Exercise 1: Generalized birthday problem
[20 points]
The birthday problem asks for the probability that in a group of \(n\) people, at least 2 people will share the same birthday. This is easy to solve, and the solution is easily found online.
We can generalize this to a more difficult problem and solve it using a Monte Carlo approach: in \(n\) people, what is the probability that at least \(k\) people have the same birthday?
Write a function birthday(n,k,i) that returns a probability estimate given 3 arguments:
\(n\) is the number of people in your sample
for example, if n=50 is used, we are asking “in 50 people, what is the probability that…”
\(k\) is minimum number of people that must share a birthday
for example if k=4 is used, we asking “…what is the probability that at least 4 people share the same birthday?
\(i\) is the number of iterations to run (default 1000)
for example, if i=1000 is used, your function should run 1000 simulations
You may assume there are 365 possible dates (no leap years)
You may assume birthdays are uniformly distributed across the calendar
this is actually not true, see this, or this
You may assume the people are sampled i.i.d
There’s no need to use actual dates in the simulation process. Numbers can represent dates and are easier to generate and manipulate in R. In particular, we recommend using the sample() function with the x, size, and replace arguments set appropriately. See the help page ?sample for details.
Given a vector of numbers, you can easily find duplicates by using the table() function. This will produce a named vector showing how many of each value there are. For example, running table(c(1,3,5,5,7,9,9,9)) will show you there is one 1, one 3, two 5s, one 7, and three 9s.

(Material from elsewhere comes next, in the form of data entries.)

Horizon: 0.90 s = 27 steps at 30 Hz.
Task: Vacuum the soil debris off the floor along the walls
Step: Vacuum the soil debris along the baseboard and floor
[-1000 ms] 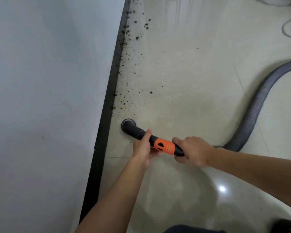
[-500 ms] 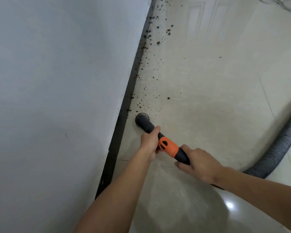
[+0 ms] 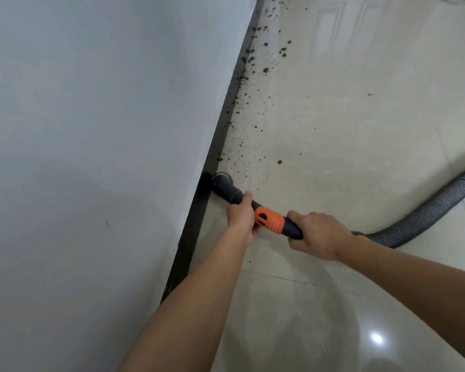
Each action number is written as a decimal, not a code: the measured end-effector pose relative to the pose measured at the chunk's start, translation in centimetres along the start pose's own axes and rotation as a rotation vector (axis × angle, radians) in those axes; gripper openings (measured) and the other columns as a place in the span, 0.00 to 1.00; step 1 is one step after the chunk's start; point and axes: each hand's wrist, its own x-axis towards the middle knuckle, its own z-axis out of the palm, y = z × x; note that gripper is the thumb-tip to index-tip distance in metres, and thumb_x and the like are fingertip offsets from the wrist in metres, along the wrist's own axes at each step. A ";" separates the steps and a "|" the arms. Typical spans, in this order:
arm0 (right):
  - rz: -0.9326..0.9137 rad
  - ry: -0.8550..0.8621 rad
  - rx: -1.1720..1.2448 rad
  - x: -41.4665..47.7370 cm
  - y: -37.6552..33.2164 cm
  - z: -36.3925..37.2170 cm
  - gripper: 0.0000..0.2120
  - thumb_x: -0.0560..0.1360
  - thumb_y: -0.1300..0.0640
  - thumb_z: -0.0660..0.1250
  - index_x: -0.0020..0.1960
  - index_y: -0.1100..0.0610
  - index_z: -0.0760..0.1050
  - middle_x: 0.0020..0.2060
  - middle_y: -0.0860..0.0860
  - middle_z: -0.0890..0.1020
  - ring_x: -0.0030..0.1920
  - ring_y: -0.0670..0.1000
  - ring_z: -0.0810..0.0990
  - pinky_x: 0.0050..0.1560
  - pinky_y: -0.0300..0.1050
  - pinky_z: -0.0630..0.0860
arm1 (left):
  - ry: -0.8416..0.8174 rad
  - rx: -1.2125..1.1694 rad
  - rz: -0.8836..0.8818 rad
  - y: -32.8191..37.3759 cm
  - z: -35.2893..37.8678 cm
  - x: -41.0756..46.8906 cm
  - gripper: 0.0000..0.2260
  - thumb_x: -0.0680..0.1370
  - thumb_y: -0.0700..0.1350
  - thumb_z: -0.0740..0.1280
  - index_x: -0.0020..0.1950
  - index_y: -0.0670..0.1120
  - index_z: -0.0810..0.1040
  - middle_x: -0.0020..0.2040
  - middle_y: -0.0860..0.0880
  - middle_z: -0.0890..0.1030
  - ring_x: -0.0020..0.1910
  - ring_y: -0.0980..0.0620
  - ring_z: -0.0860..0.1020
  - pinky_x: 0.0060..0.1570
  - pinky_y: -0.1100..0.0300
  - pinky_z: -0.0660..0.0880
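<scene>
Glossy cream floor [image 3: 333,304] fills the bottom of the frame, with a bright glare spot [image 3: 377,338] at lower right and a grout line running under the forearms. At mid-frame the left hand [image 3: 240,216] is wrapped round the dark vacuum tube [image 3: 232,194] just ahead of its orange collar [image 3: 270,220]. The right hand [image 3: 317,232] is clenched on the tube behind the collar. The tube's round mouth sits on the tile just beside the black baseboard [image 3: 191,245], below the pale wall [image 3: 91,157] that fills the left half. A ribbed grey hose [image 3: 427,208] trails to the right edge. Beyond the mouth, soil debris [image 3: 265,70] speckles the tile along the baseboard up to top centre.
</scene>
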 end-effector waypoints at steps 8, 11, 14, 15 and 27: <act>0.038 0.040 0.012 0.4 -1.7 0.8 0.13 0.75 0.47 0.63 0.54 0.53 0.64 0.42 0.52 0.78 0.37 0.55 0.71 0.37 0.46 0.65 | 0.021 0.083 0.061 0.6 -0.3 1.6 0.17 0.80 0.55 0.62 0.59 0.43 0.69 0.44 0.44 0.78 0.40 0.47 0.78 0.39 0.53 0.78; 0.075 0.039 0.078 -0.9 -3.3 1.1 0.13 0.75 0.48 0.63 0.52 0.52 0.62 0.43 0.54 0.78 0.38 0.56 0.71 0.38 0.46 0.65 | 0.034 0.157 0.040 0.7 -0.7 1.2 0.17 0.79 0.54 0.62 0.60 0.43 0.70 0.43 0.44 0.78 0.40 0.47 0.78 0.35 0.56 0.75; 0.099 -0.012 0.046 -5.2 -3.0 2.6 0.14 0.76 0.47 0.61 0.56 0.52 0.63 0.46 0.53 0.80 0.43 0.57 0.78 0.38 0.46 0.65 | -0.012 0.228 -0.013 -2.8 -0.8 -1.2 0.16 0.79 0.54 0.62 0.57 0.43 0.70 0.44 0.43 0.80 0.41 0.46 0.79 0.37 0.55 0.77; 0.122 -0.013 0.039 -6.5 -2.3 3.0 0.14 0.76 0.46 0.60 0.57 0.51 0.63 0.47 0.53 0.81 0.45 0.57 0.79 0.38 0.46 0.65 | -0.047 0.249 -0.015 -3.8 -0.2 -1.8 0.16 0.79 0.55 0.62 0.58 0.43 0.70 0.44 0.43 0.80 0.41 0.46 0.79 0.37 0.56 0.77; 0.106 -0.032 0.004 -10.5 -2.3 4.4 0.15 0.76 0.47 0.60 0.58 0.52 0.64 0.51 0.54 0.81 0.49 0.60 0.80 0.40 0.47 0.64 | -0.011 0.229 -0.020 -7.4 -0.6 -4.8 0.16 0.78 0.54 0.64 0.55 0.42 0.73 0.45 0.42 0.81 0.43 0.43 0.81 0.49 0.46 0.80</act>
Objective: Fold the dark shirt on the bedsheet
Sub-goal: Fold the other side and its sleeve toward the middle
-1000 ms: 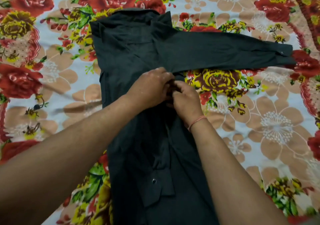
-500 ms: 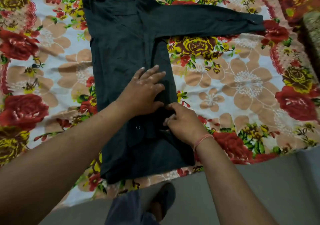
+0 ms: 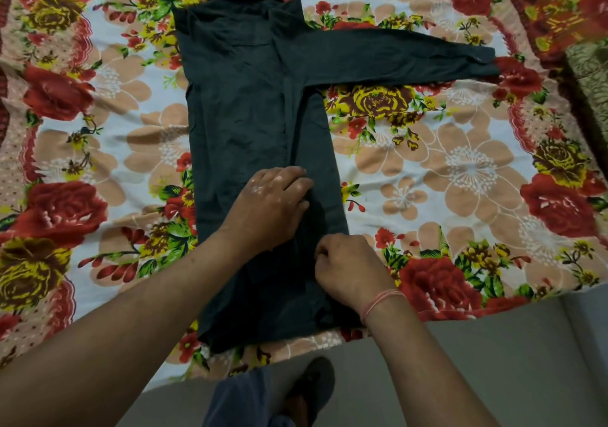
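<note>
The dark shirt (image 3: 243, 104) lies lengthwise on the floral bedsheet (image 3: 460, 170), collar at the far end and hem at the near edge. Its body is folded into a narrow strip. One long sleeve (image 3: 394, 58) stretches out to the right across the sheet. My left hand (image 3: 273, 206) rests flat on the lower middle of the shirt, palm down. My right hand (image 3: 348, 268) is just nearer and to the right, its fingers curled and pinching the shirt's fabric near the right edge.
The bedsheet's near edge ends at a grey floor (image 3: 493, 360). A foot in a dark sandal (image 3: 312, 390) stands on the floor just below the hem. A patterned cushion-like object (image 3: 589, 74) sits at the right edge.
Both hands have slid down the shirt from its middle toward the hem. The view has pulled back, showing the sheet's near edge and the floor.
</note>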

In your function, you will need to use a for loop to repeat the simulation i times. You will also need a variable outside your for loop to keep track of how many simulations satisfy that # of birthdays \(\geq k\).
If your function is running correctly, then birthday(n=23, k=2), birthday(n=87, k=3) and birthday(n=188, k=4) should all be approximately \(50\%\).
If your function is very slow, consider using the Table function from the Rfast package, which is 4-5 times faster than the normal table() function.
# complete the function
# note i=1000 sets the default value of i to be 1000
birthday = function(n,k,i=1000){
# code goes here
This class currently has 162 enrolled students. What is the approximate probability that at least \(4\) students have the same birthdays?
ANSWER HERE
Exercise 2: Simulate RV
[15 points]
\(X\) is a random variable defined between 0 and 1 with the probability density function \(f(x)=2x\). Note this means the cumulative distribution function is \[F(x)=\int_0^xf(x)dx=x^2\] Write a function rx(n) to sample from this random variable, where n is the size of the sample to be drawn. Then, use your function to draw a sample of 500 and plot a histogram of the output.
# defining pdf of X
pdf_x = Vectorize(function(x){
if(x>0 & x<1){2*x} else 0
# showing pdf on plot
ggplot() + geom_function(fun=pdf_x,n=10001) + theme_minimal() +
xlim(c(-1,2)) + ylim(-1,3) + labs(x='x',y='f(x)')
# complete the function
rx = function(n){
# code goes here
# uncomment the following line of code and check it looks correct
# hist(rx(500))
Exercise 3: Testing coin flips
[15 points]
In the six sequences below, only one of them is actually randomly generated from a fair coin. Use a combination of everything you know (common sense, monte carlo, hypothesis testing, etc.) to identify which is actually random and explain your reasoning.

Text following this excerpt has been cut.